Ришелье попытался взять графиню за руку.
— Вы настоящая птичка, — сказал он.
— А вы — змей!
— Вот так-так! Стоит ли после этого спешить к вам с хорошими известиями?!
— Дядюшка! Вы заблуждаетесь! — с живостью вмешался д’Эгильон, почуяв, куда клонит Ришелье. — Никто не ценит вас так высоко, как госпожа графиня; она говорила мне об этом в ту самую минуту, когда доложили о вашем приходе.
— Должен признаться, что я очень люблю своих друзей, — сообщил маршал, — и потому я пожелал первым принести вам новость о вашей победе, графиня. Знаете ли вы, что Таверне-старший собирался продать свою дочь королю?
— Я полагаю, это уже сделано, — отвечала Дюбарри.
— Ах, графиня, до чего этот человек ловок! Вот уж кто и вправду змей! Вообразите: он усыпил меня своими уверениями в дружбе, сказками о старом братстве по оружию. Ведь меня так легко поймать на этом! И потом, кто мог подумать, что этот провинциальный Аристид приедет в Париж нарочно для того, чтобы попытаться перебежать дорогу нашему умнейшему Жану Дюбарри? Только моя преданность вашим интересам, графиня, помогла мне прозреть и вновь обрести здравый смысл… Клянусь честью, я был ослеплен!..
— Ну, теперь с этим покончено, судя по вашим словам, по крайней мере, не правда ли? — спросила г-жа Дюбарри.
— Разумеется, да! За это я вам отвечаю. Я так грубо отчитал этого благородного сводника, что он, должно быть, теперь смирился и мы остались хозяевами положения.
— А что король?
— Король?
— Да.
— Я задал его величеству три вопроса.
— Первый?
— Об отце.
— Второй?
— О дочери.
— А третий?
— О сыне… Его величество изволил назвать отца… сводником, его дочь — дерзкой жеманницей, а для сына у его величества вообще не нашлось слов, потому что король о нем даже и не вспомнил.
— Отлично.
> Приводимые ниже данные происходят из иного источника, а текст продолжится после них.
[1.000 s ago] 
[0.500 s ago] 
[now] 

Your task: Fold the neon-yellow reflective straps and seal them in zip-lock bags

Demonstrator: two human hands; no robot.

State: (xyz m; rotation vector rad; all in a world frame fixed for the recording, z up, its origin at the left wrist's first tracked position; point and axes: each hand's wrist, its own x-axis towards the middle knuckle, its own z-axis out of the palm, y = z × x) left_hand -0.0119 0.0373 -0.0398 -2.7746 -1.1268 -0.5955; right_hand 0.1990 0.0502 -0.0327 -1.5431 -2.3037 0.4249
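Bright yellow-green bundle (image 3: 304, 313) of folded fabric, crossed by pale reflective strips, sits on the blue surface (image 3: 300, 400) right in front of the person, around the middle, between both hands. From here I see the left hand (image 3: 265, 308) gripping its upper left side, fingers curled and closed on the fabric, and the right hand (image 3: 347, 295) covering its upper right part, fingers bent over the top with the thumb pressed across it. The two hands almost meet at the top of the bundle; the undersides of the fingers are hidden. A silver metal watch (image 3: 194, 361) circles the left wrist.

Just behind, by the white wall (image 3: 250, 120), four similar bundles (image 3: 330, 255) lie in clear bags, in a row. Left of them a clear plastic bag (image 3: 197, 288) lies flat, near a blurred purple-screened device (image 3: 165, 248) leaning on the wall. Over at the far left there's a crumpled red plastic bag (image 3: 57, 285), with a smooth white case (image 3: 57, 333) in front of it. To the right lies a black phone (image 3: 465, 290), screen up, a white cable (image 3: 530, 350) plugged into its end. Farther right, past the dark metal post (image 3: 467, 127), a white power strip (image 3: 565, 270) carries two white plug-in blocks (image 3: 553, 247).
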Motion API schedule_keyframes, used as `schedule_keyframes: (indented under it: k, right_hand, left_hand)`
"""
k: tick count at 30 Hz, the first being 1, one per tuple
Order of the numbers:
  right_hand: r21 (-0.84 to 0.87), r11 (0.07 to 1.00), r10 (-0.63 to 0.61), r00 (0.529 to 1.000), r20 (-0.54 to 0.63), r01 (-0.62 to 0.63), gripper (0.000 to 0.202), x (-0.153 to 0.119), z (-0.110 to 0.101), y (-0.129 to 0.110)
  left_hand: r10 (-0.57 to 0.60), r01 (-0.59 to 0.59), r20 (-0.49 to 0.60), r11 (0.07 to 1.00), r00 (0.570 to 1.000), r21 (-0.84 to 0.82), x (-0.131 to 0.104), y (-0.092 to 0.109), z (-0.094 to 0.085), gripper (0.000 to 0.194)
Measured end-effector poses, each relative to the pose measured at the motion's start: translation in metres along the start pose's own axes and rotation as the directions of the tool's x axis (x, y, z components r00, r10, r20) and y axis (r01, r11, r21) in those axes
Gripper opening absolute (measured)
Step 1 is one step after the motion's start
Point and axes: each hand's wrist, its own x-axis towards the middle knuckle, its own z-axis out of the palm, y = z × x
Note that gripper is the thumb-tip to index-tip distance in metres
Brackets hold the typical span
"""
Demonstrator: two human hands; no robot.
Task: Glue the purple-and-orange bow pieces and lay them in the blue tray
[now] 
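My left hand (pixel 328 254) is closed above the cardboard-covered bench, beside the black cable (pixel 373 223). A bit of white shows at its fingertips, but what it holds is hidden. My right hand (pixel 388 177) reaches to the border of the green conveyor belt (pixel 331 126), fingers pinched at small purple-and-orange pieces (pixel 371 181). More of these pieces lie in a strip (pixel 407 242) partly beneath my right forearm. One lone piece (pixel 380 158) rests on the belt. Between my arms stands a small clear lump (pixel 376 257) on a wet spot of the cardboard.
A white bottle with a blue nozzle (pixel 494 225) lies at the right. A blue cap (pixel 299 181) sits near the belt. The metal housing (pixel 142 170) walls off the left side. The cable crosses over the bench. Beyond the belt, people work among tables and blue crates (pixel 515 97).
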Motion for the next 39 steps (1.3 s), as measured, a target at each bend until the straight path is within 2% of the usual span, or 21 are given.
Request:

Вот мы и освободились от всего их рода одним махом.
— Надеюсь!
— Может быть, отправить их назад в их дыру?
— Не стоит, они и так не выкарабкаются.
— Так вы говорите, что этот юноша, которому король обещал полк…
— У вас графиня, память лучше, чем у короля. Впрочем, мессир Филипп — очень приятный мальчик, он на вас бросал такие взгляды, против которых трудно устоять. Да, черт возьми, он теперь не полковник, не капитан, не брат фаворитки; ему только и остается надеяться, что его заприметите вы.
Старый герцог пытался коготком ревности царапнуть сердце племянника.
Однако г-н д’Эгильон в ту минуту не думал о ревности.
Он пытался понять ход старого маршала и выяснить истинную причину его возвращения.
По некотором размышлении он пришел к выводу, что маршала прибил к Люсьенну ветер королевской благосклонности.
Он подал г-же Дюбарри знак; старый герцог перехватил его в зеркале, перед которым поправлял парик, и графиня поспешила пригласить Ришелье на чашку шоколаду.
Д’Эгильон ласково простился с дядюшкой, Ришелье не менее любезно с ним раскланялся.
Маршал и графиня остались вдвоем перед столиком, только что сервированным Замором.
Старый маршал взирал на все эти уловки фаворитки, ворча про себя:
"Двадцать лет назад я взглянул бы на часы со словами: "Через час я должен стать министром" — и стал бы им. До чего же глупо устроена жизнь! — продолжал он говорить сам с собою. — Сначала тело ставим на службу разуму, а потом остается одна голова, и она становится служанкой тела — нелепость!"
— Дорогой маршал! — прервала графиня внутренний монолог гостя. — Теперь, когда мы снова стали друзьями, и в особенности сейчас, пользуясь тем, что мы одни, скажите, зачем вы изо всех сил толкали эту юную кривляку в постель к королю?
— Ах, графиня, — отвечал Ришелье, едва пригубив шоколад, — я как раз спрашивал себя о том же: понятия не имею!